We’ve all heard it before: “this is just an mp3, it doesn’t sound good”. We know there’s probably some truth to that, but to what extent? In this article we will talk about encoding formats, and specifically their unique encoding artifacts and why do they exist.
Let’s imagine you’re in a grocery store. They have shopping baskets that can fit 10 items each. You know that to make a great dinner, you have to buy twelve items. All of these items can't be fit to the basket (and because this is an example, you aren’t allowed to stuff them into your pants either). You have to prioritize the items you buy from the store, and need to leave two items off your shopping list.
You decide to leave out saffron and tomato purée, since you’re confident they would likely be left unnoticed even if they were in the dinner. You’ve successfully encoded your dinner in a lossy format, meaning some stuff, decided by a psychoacoustic model, was intentionally left out to fit the constraints.
That’s what, simply put, encoding is. Leave out pieces of data in order to get a smaller file size. Each encoder also “cyphers” the audio data so that only the right decoder can “decipher” the audio data. The codecs share understanding on how audio can first be compacted into e.g. two data points, which the decoder then knows how to expand back to audio.
But that alone is not enough. By interpolation we can only make the file smaller by a small factor. Something else needs to be get rid of. This is where psychoacoustics come into play. Masking is a phenomenon, where human ear will not register sounds that are masked by a sound more prevalent in either time or frequency domains, or both.
Let’s imagine ourselves into a court lobby. For some reason they’ve not invested in sound-proof doors, so the conversation can be heard from outside the room. To make the conversation unintelligible, one has to mask it with a broadband noise whose frequency spectrum is at least as wide as the voice masked and that plays 5 dB louder than the voice being masked. To make the speech completely inaudible the noise has to be 10 dB louder. In the example below, you will hear a track where the door lets the voice through almost unaltered. First, the noise will rise to 5 dB above the speech. Then, 10 dB, and then back to 5 dB. Compare these results.
However, usually when masking is used, there’s already a noise floor, or room tone.
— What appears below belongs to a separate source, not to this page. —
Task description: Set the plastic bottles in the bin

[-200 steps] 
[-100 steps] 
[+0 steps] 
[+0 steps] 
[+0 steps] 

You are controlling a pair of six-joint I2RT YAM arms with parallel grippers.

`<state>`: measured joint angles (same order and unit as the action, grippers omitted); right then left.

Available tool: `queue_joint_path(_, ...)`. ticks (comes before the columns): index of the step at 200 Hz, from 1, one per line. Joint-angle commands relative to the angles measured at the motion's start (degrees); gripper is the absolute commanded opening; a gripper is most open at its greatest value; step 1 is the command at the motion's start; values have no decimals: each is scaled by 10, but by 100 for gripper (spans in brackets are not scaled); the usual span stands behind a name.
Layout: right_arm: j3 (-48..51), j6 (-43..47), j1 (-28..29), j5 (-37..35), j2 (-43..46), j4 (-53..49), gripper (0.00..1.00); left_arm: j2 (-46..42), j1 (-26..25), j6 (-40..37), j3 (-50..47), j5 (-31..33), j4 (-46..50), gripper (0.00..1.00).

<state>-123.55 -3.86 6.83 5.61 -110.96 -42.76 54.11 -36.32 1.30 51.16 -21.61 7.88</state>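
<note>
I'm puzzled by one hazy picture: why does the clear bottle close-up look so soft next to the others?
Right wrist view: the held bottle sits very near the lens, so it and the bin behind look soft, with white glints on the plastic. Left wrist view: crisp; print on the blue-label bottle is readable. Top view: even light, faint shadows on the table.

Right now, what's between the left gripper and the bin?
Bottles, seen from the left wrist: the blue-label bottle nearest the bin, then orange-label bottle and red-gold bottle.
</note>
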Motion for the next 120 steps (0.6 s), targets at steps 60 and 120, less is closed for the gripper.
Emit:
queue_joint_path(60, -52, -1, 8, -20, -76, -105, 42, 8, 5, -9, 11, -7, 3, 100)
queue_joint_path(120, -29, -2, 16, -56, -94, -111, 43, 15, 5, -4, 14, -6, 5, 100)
This includes the AC, water pipes and all constant noise sources in the room. On top of that there’s sometimes human-originated noise, which by itself can be quite masking. Let’s move ourselves from the courtroom lobby to a workplace cafeteria. Right next door is a meeting room, which, again, has very poor sound insulation. In this example, it’s assumed the door has a 10 dB sound reduction index (which is still very poor). In the audio below, you shall note that the conversation alone could be enough to mask the conversation in the meeting room, but it also masks the masking noise itself. Again, the noise rises from 0 dB to 5, then 10, back to 5 and 0.
You can compare auditory masking to real world by painting a picture. First, draw a cat (the animal probably doesn’t matter) in the middle. Then, using the same color (frequency spectrum in the audio example), draw a house in front of the cat (since louder = closer). You have now successfully masked a cat in the picture.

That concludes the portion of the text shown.